Problem statement: Produce an exact copy of the data below.

Input data:

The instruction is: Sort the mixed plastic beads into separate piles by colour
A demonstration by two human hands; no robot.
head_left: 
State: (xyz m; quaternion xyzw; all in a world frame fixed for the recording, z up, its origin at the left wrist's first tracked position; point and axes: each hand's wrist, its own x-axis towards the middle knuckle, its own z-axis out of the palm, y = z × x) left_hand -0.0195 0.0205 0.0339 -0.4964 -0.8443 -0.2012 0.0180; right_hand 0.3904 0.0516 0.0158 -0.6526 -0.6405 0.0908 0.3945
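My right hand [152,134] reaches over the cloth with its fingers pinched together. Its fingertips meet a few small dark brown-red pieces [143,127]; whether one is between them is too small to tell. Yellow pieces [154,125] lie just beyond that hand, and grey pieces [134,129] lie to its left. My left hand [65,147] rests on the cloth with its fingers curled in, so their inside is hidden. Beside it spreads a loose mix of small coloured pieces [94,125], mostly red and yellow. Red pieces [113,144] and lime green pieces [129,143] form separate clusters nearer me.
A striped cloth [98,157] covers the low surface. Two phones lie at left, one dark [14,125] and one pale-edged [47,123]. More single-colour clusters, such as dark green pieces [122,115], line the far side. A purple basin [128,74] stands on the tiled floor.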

Written response:
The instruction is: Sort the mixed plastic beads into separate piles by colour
A demonstration by two human hands; no robot.
head_left: 
State: (xyz m; quaternion xyzw; all in a world frame fixed for the recording, z up, its origin at the left wrist's first tracked position; point and axes: each hand's wrist, its own x-axis towards the middle knuckle, its own z-axis out of the palm, y = z × x) left_hand -0.0195 0.0205 0.0339 -0.4964 -0.8443 -0.2012 0.0180; right_hand 0.3904 0.0516 0.0158 -0.6526 -0.6405 0.0908 0.3945
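My right hand [152,134] reaches over the cloth with its fingers pinched together. Its fingertips meet a few small dark brown-red pieces [143,127]; whether one is between them is too small to tell. Yellow pieces [154,125] lie just beyond that hand, and grey pieces [134,129] lie to its left. My left hand [65,147] rests on the cloth with its fingers curled in, so their inside is hidden. Beside it spreads a loose mix of small coloured pieces [94,125], mostly red and yellow. Red pieces [113,144] and lime green pieces [129,143] form separate clusters nearer me.
A striped cloth [98,157] covers the low surface. Two phones lie at left, one dark [14,125] and one pale-edged [47,123]. More single-colour clusters, such as dark green pieces [122,115], line the far side. A purple basin [128,74] stands on the tiled floor.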

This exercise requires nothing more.